→ The task
The data below holds the lines to copy: everything from the line containing "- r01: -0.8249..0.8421" to the line containing "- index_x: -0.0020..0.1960", both ends included, set down exactly.

------------------------------------------------------------

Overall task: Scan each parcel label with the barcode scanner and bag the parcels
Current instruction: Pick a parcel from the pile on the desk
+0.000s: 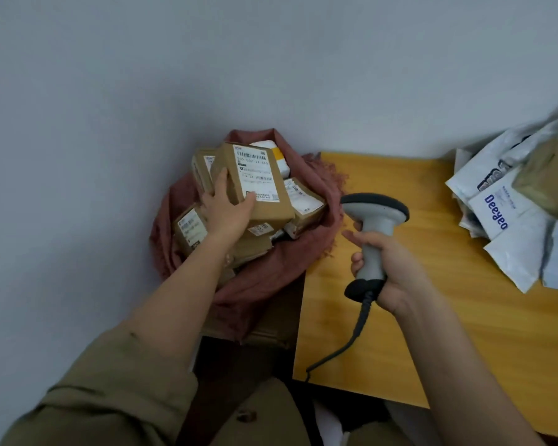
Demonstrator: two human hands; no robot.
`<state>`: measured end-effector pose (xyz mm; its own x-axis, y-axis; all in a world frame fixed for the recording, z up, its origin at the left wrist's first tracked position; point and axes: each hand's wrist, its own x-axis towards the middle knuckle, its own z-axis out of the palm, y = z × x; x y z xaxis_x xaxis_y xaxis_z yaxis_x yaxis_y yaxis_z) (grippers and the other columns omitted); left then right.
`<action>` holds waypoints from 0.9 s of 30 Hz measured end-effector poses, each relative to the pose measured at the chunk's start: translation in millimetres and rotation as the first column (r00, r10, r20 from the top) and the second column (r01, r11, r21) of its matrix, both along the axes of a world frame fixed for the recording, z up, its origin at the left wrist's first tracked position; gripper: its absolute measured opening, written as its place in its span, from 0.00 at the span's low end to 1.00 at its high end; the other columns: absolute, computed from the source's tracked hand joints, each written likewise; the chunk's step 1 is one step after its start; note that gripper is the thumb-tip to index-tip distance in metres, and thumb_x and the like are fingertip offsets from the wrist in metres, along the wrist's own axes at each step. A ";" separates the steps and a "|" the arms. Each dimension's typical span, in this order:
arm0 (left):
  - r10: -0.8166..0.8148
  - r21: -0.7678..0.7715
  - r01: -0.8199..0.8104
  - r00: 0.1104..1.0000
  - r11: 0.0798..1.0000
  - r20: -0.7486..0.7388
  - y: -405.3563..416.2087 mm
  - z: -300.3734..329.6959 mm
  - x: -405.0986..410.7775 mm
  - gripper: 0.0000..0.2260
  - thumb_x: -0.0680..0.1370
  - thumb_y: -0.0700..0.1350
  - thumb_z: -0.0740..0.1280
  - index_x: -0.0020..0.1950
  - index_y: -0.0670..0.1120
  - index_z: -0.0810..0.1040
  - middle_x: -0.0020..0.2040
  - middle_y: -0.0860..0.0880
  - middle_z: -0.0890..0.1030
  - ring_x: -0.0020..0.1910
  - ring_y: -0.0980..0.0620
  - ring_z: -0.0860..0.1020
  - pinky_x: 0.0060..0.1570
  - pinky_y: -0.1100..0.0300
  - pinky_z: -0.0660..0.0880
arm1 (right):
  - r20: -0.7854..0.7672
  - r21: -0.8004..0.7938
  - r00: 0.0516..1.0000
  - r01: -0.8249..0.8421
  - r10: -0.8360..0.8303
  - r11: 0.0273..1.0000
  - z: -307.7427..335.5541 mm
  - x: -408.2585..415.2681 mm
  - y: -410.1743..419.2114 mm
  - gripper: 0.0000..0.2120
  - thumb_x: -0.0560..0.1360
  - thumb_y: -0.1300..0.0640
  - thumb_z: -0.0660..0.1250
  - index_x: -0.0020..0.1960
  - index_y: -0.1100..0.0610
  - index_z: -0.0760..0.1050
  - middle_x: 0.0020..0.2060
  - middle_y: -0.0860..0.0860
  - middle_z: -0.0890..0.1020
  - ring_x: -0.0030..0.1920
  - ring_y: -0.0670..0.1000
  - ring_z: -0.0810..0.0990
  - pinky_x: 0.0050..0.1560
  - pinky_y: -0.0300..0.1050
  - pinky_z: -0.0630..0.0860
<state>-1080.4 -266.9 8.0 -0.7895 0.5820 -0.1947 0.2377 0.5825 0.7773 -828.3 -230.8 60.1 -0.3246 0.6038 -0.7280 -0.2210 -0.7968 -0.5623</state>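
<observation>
Parcel [255,181], gripped by the left hand [227,207], should settle label-up in the bag [271,272] while the right hand [390,268] clasps the scanner [372,233] aside.

Bare left forearm [187,284] emerging from an olive-khaki sleeve [110,381], the cloth pushed up above the elbow and gathered into a thick folded cuff with soft creases. A small dark fleck on the sleeve fabric near the elbow. Same olive-khaki cloth across the torso [255,416] at the bottom edge, with one round, dull brown button [246,415] at its middle. Right forearm [464,365] bare along all of its visible length, no sleeve showing on that side. Left hand [227,209] and right hand [397,268] both ungloved; no watch, ring or band to be seen on either wrist or on the fingers [356,262].
</observation>
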 end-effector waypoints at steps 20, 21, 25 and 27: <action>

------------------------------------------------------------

→ Output below
  - r01: -0.8249..0.8421
  - r10: -0.8360..0.8303
  - r11: 0.0273..1.0000
  - z: -307.7427..335.5541 mm
  - x: -408.2585..415.2681 mm
  - y: -410.1743..419.2114 mm
  - gripper: 0.0000..0.2120
  - thumb_x: -0.0560..0.1360
  - thumb_y: -0.1300..0.0640
  - thumb_z: -0.0660..0.1250
  - index_x: -0.0020..0.1960

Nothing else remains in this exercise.